What are the Applications of “Hot Potatoes”?
It includes six applications enabling you to create interactive multiple-choice, short-answer, jumbled-sentence, crossword, matching/ordering and fill-in the gap exercises. Here is a detailed description of these applications:
It creates question-based quizzes. Questions can be of four different types, including multiple-choice and short-answer. Specific feedback can be provided both for right answers and predicted wrong answers or distractors. In short-answer questions, the student's guess is intelligently parsed and helpful feedback to show what part of a guess is right and what part is wrong. The student can ask for a hint in the form of a "free letter" from the answer.
It is used to create gap-filled exercises (or ‘Fill in the gaps’). The users can enter their answers into the gaps, and click on the Check button to check their answers. All the answers are checked at the same time, which could be undesirable in certain cases. (Use JQuiz for such cases.). The designer can customize this exercise in various ways. Each gap can be assigned multiple correct answers. Hints may be assigned for each gap, which either gives clues, or displays the letter after every click..
It creates crossword puzzles which can be completed online. You can use a grid of virtually any size. As in JQuiz and JCloze, a hint button allows the student to request a free letter if help is needed.
It creates jumbled-sentence exercises. You can specify as many different correct answers as you want, based on the words and punctuation in the base sentence, and a hint button prompts the student with the next correct word or segment of the sentence if needed.

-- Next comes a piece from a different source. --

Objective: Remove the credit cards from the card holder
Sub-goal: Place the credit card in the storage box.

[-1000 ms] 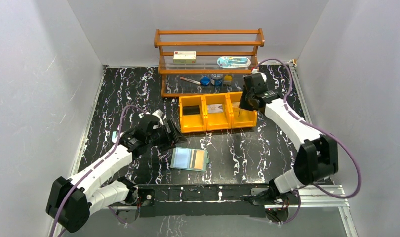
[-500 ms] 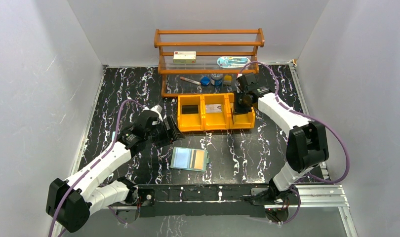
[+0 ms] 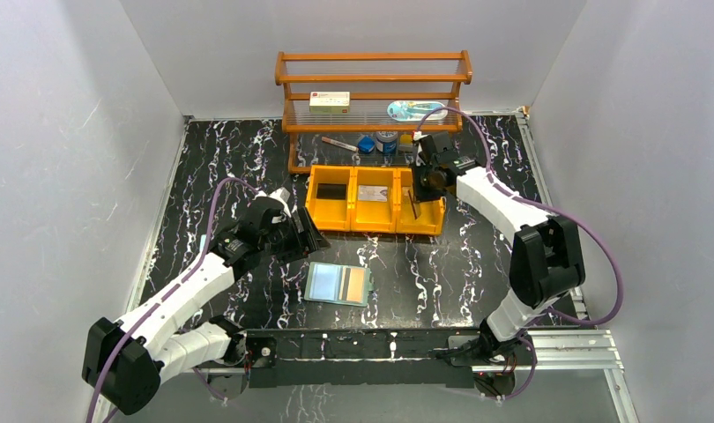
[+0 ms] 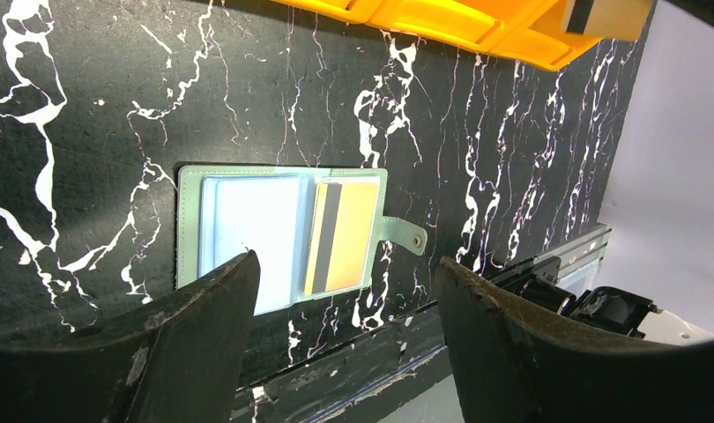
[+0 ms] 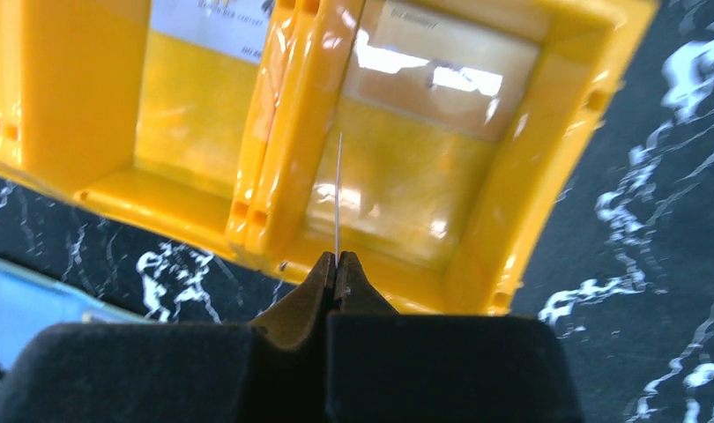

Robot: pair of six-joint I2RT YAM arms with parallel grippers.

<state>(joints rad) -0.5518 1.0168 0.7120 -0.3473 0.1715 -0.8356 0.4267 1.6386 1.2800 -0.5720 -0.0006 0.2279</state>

It is used to create ordering or matching exercises. The ordered/matched objects may be either text or images or a combination. This application can produce either listing exercises, for example placing frequency adverbs in order, or matching exercises, such as linking countries and nationalities. You can specify as many different correct answers as you want, based on the words and punctuation in the base sentence, and a hint button prompts the student with the next correct word or segment of the sentence if needed.
6. The Masher:
In addition, there is a sixth application called the Masher. This is designed to create complete units of material in one simple operation. If you are creating sequences of exercises and other pages that should form a unit, you may find the Masher useful. The Masher can also be used to upload Web pages not created with Hot Potatoes to the www.hotpotatoes.net server.
How do these applications work?
There are three stages in creating exercises with these applications:
1. Enter your data:
You type in the questions, answers, feedback etc. which forms the basis of the exercise.

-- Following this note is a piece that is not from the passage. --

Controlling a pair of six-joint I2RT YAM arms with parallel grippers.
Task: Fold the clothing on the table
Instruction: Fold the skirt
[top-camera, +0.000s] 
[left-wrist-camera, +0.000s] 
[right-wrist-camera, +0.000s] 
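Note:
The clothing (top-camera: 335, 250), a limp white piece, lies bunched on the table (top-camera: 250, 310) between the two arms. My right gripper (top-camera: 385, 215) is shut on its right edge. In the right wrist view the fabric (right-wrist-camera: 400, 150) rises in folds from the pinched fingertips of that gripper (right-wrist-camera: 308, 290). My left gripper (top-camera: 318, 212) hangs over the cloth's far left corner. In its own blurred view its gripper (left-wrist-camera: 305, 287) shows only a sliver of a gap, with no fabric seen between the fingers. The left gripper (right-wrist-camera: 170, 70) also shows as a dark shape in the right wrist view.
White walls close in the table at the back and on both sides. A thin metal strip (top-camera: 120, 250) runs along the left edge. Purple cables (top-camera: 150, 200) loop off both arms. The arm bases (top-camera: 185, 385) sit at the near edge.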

2. Adjust the configuration:
The "configuration" is a set of information used to compile the Web pages. It includes instructions for the student, captions for navigation buttons, and other information which is not likely to change much between exercises.
3. Create your Web pages:
This is simply a matter of pressing the "Export to Web" button on the toolbar, choosing a file name, and letting the program do the rest.
Strongest Advantage of Hot Potatoes:
The developers have consciously avoided the ‘one-click right or wrong’ feedback system, strongly criticized about most other systems. Progressive feedback is given to the student either as hints or allowing checking of their answers in phases. This allows the student to be involved in a more cognitive process and to figure out the correct answer in a constructive manner.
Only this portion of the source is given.